> _Action item_:
The entries are to be repeated verbatim, with nothing left out.

> _Recorded information_:
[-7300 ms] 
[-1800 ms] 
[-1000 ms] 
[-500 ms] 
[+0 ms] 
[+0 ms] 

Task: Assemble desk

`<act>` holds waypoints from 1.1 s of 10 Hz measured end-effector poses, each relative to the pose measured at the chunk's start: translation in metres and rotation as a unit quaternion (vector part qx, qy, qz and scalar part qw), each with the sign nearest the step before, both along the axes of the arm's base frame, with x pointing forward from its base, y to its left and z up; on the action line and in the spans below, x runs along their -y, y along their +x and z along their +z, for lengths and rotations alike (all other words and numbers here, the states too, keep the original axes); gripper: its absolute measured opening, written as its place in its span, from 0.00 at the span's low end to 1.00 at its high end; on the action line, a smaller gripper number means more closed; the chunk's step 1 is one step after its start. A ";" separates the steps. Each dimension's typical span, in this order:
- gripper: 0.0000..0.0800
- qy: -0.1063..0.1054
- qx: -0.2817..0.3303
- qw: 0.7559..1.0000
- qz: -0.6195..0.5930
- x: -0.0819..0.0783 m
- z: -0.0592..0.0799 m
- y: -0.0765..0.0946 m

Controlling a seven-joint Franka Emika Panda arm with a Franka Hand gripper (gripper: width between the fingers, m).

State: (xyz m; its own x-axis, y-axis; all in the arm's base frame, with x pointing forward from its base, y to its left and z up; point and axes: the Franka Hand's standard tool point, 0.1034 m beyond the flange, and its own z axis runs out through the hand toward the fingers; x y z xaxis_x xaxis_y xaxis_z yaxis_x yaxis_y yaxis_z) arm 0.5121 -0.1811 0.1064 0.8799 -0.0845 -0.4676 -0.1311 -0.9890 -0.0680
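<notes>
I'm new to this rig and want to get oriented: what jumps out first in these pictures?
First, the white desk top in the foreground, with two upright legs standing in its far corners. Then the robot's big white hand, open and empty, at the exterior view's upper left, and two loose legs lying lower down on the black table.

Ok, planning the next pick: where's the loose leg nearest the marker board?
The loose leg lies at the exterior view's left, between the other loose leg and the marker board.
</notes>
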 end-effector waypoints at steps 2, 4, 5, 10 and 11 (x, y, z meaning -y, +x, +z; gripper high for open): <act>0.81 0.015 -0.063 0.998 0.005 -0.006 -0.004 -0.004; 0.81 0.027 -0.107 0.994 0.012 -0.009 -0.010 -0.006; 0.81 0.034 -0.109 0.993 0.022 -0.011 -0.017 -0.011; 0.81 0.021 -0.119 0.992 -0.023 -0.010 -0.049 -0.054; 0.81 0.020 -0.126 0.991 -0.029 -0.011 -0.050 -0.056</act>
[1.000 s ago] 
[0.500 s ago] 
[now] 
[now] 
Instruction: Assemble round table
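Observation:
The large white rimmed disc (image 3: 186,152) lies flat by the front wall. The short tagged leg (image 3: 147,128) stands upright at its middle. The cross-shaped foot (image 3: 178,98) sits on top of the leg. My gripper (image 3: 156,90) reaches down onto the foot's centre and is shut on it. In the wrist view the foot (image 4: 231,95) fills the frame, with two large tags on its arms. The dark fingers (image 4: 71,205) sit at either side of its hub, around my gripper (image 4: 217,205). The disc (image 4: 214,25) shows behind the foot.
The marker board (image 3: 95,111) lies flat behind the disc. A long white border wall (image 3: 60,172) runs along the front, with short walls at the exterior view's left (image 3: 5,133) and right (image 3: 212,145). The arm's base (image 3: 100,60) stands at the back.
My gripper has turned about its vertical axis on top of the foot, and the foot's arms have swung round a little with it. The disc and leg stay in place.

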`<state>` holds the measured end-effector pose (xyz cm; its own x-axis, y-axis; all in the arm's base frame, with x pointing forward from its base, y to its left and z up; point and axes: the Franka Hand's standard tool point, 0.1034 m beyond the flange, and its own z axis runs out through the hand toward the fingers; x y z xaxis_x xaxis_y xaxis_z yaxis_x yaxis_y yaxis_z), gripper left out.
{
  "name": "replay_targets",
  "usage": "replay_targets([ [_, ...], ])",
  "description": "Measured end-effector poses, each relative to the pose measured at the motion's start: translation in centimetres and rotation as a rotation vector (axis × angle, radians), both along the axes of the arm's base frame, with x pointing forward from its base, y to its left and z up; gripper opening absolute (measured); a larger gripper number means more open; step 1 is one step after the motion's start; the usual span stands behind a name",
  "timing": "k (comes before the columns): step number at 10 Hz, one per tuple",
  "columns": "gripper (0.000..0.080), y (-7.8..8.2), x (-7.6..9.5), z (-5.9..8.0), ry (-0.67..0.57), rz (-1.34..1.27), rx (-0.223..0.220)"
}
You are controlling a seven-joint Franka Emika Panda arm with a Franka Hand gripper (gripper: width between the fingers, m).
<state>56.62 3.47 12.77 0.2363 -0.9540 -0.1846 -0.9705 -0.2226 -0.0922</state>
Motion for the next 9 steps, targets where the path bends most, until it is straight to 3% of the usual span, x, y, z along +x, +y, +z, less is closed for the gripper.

> _Response box_:
[-7300 ms] 
[-1800 ms] 
[-1000 ms] 
[-500 ms] 
[+0 ms] 
[+0 ms] 

Task: Assemble desk

`<act>` holds waypoints from 1.1 s of 10 Hz measured end-effector poses, each relative to the pose measured at the chunk's start: translation in metres and rotation as a unit quaternion (vector part qx, qy, qz and scalar part qw), each with the sign nearest the step before, both along the axes of the arm's base frame, with x pointing forward from its base, y to its left and z up; on the action line and in the spans below, x runs along their -y, y along their +x and z along their +z, for lengths and rotations alike (all other words and numbers here, the states too, keep the original axes); gripper: its absolute measured opening, written as its place in its span, from 0.00 at the span's low end to 1.00 at its high end; on the action line, a smaller gripper number means more closed; the chunk's step 1 is one step after its start. A ";" separates the steps. Each dimension's typical span, in this order:
- gripper: 0.0000..0.0800
- qy: -0.1063..0.1054
- qx: -0.2817..0.3303
- qw: 0.7559..1.0000
- qz: -0.6195..0.5930
- x: -0.0819..0.0783 m
- z: -0.0592..0.0799 m
- y: -0.0765..0.0946 m

Controlling a seven-joint Franka Emika Panda arm with a Franka Hand gripper (gripper: width between the fingers, m).

State: (xyz m; its own x-axis, y-axis; all in the arm's base frame, with x pointing forward from its base, y to its left and z up; point and axes: the Franka Hand's standard tool point, 0.1034 m beyond the flange, and its own z axis runs out through the hand toward the fingers; x y z xaxis_x xaxis_y xaxis_z yaxis_x yaxis_y yaxis_z) arm 0.5121 -0.1811 0.1064 0.8799 -0.0845 -0.4676 -0.1311 -0.9890 -0.0680
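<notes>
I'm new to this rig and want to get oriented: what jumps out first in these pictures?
First, the white desk top in the foreground, with two upright legs standing in its far corners. Then the robot's big white hand, open and empty, at the exterior view's upper left, and two loose legs lying lower down on the black table.

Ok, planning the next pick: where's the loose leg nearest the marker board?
The loose leg lies at the exterior view's left, between the other loose leg and the marker board.
</notes>
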 end-effector waypoints at steps 2, 4, 5, 10 and 11 (x, y, z meaning -y, +x, +z; gripper high for open): <act>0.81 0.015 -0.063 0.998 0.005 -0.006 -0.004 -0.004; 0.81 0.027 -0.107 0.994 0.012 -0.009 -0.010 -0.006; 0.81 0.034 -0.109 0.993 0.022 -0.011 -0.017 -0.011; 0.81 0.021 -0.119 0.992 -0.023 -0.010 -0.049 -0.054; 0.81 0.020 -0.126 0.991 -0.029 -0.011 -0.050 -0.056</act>
[1.000 s ago] 
[0.500 s ago] 
[now] 
[now] 
Instruction: Assemble round table
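Observation:
The large white rimmed disc (image 3: 186,152) lies flat by the front wall. The short tagged leg (image 3: 147,128) stands upright at its middle. The cross-shaped foot (image 3: 178,98) sits on top of the leg. My gripper (image 3: 156,90) reaches down onto the foot's centre and is shut on it. In the wrist view the foot (image 4: 231,95) fills the frame, with two large tags on its arms. The dark fingers (image 4: 71,205) sit at either side of its hub, around my gripper (image 4: 217,205). The disc (image 4: 214,25) shows behind the foot.
The marker board (image 3: 95,111) lies flat behind the disc. A long white border wall (image 3: 60,172) runs along the front, with short walls at the exterior view's left (image 3: 5,133) and right (image 3: 212,145). The arm's base (image 3: 100,60) stands at the back.
My gripper has turned about its vertical axis on top of the foot, and the foot's arms have swung round a little with it. The disc and leg stay in place.
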
`<state>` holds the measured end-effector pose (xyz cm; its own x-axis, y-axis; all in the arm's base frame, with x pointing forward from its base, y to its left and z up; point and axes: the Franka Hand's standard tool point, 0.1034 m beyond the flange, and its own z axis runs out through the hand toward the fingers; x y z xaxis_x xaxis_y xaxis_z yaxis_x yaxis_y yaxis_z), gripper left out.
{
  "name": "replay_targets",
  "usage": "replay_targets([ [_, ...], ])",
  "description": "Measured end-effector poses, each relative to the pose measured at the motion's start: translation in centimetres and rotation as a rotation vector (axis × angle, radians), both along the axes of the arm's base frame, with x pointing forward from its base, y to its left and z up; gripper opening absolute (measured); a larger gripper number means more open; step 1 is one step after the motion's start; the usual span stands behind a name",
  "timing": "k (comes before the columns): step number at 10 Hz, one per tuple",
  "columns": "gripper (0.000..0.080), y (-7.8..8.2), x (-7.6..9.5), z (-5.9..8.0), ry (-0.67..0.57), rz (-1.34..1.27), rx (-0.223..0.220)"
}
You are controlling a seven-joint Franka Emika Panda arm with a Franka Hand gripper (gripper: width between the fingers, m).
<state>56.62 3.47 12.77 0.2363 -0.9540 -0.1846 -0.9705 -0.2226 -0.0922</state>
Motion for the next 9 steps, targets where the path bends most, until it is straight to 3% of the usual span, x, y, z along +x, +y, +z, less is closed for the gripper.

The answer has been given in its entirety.